L'air-dried est-il sûr sur le plan microbien et différent du simple déshydraté ?
La sécurité microbienne de l'air-dried dépend entièrement de la présence ou non d'une étape thermique suffisante, car le séchage seul ne tue pas les pathogènes. Le séchage réduit le nombre de micro-organismes, mais Salmonella et d'autres bactéries pathogènes survivent dans les produits déshydratés (Pet Food Processing, 2023).
La croyance répandue est qu'un aliment sec est par nature sûr. La réalité est que le séchage inhibe la croissance bactérienne sans la détruire de façon fiable. Un air-dried fabriqué à partir d'ingrédients crus séchés à basse température partage donc le risque microbien des aliments crus, alors qu'un air-dried ayant subi une cuisson préalable s'en distingue. La frontière avec le simple déshydraté est floue : les deux termes désignent un retrait d'eau, la différence pratique tient au couple temps et température et à l'existence ou non d'une étape assainissante.
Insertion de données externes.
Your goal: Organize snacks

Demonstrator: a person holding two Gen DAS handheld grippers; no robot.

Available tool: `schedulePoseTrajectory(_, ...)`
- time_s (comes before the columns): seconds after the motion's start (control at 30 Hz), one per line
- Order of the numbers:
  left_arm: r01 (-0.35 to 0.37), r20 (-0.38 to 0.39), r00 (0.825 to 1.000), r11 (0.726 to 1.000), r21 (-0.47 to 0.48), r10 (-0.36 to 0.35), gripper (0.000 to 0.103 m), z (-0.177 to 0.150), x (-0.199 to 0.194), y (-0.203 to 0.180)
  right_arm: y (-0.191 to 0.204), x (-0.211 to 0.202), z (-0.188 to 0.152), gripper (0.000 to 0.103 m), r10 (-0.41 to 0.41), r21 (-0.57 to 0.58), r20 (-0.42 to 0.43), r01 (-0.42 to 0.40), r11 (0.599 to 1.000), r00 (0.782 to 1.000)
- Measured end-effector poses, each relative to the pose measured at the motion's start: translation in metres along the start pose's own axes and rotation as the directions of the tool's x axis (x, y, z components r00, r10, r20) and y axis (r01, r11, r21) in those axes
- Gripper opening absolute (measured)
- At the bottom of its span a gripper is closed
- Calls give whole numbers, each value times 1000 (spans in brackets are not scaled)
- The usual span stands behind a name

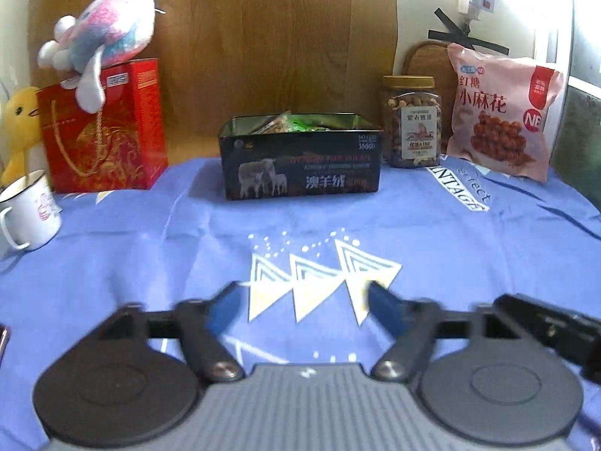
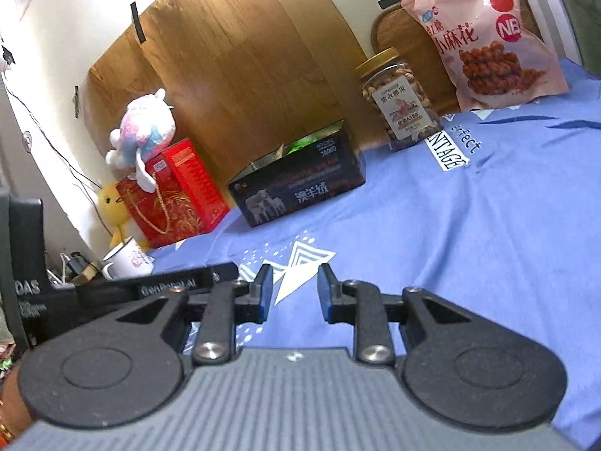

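Observation:
A dark open tin box [image 1: 300, 161] with a sheep picture stands at the back middle of the blue cloth, with small snack packets inside. It also shows in the right wrist view [image 2: 300, 184]. A clear nut jar [image 1: 411, 124] with a gold lid stands to its right, and a pink snack bag [image 1: 501, 112] leans further right. Both show in the right wrist view: jar [image 2: 400, 101], bag [image 2: 484, 34]. My left gripper [image 1: 300, 300] is open and empty, low over the cloth. My right gripper [image 2: 295, 293] is open and empty, beside the left one.
A red gift box [image 1: 105, 127] with a plush toy [image 1: 101, 34] on top stands at the back left. A yellow plush [image 1: 20, 127] and a white enamel mug [image 1: 30, 210] are beside it. A wooden board [image 1: 278, 37] backs the table.

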State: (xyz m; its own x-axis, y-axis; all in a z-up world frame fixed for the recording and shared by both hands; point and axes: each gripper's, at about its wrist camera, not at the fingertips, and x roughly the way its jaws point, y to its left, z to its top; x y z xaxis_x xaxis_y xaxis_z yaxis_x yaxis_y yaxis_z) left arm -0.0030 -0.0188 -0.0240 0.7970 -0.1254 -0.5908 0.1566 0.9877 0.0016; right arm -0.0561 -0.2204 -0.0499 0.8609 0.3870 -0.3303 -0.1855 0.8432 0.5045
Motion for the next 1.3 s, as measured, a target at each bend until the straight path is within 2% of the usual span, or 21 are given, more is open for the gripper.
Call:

Certains fabricants couplent une étape de pression élevée (HPP) ou une cuisson au séchage pour combler ce point (Hiperbaric, 2023).
| Critère | Air-dried (cru, basse temp.) | Air-dried (cuit) | Lyophilisé (cru) |
|---|---|---|---|
| Retrait d'eau | air chaud lent | air chaud lent | sublimation à froid |
| Étape assainissante intrinsèque | non | oui (cuisson) | non |
| Risque pathogène résiduel | présent | faible | présent |
| Niveau de preuve sur la survie microbienne | élevé | élevé | élevé |
Quel est le niveau de preuve ? (dried séché)
Le niveau de preuve sur la survie des pathogènes après séchage est élevé : le séchage réduit la charge sans assurer l'élimination de Salmonella et Listeria (Pet Food Processing, 2023). Ce point fait consensus. L'avantage de préservation des nutriments par rapport à l'extrusion est plausible mais moins quantifié, et ne dispense pas de vérifier le profil de l'aliment fini et l'existence d'une étape de sécurité.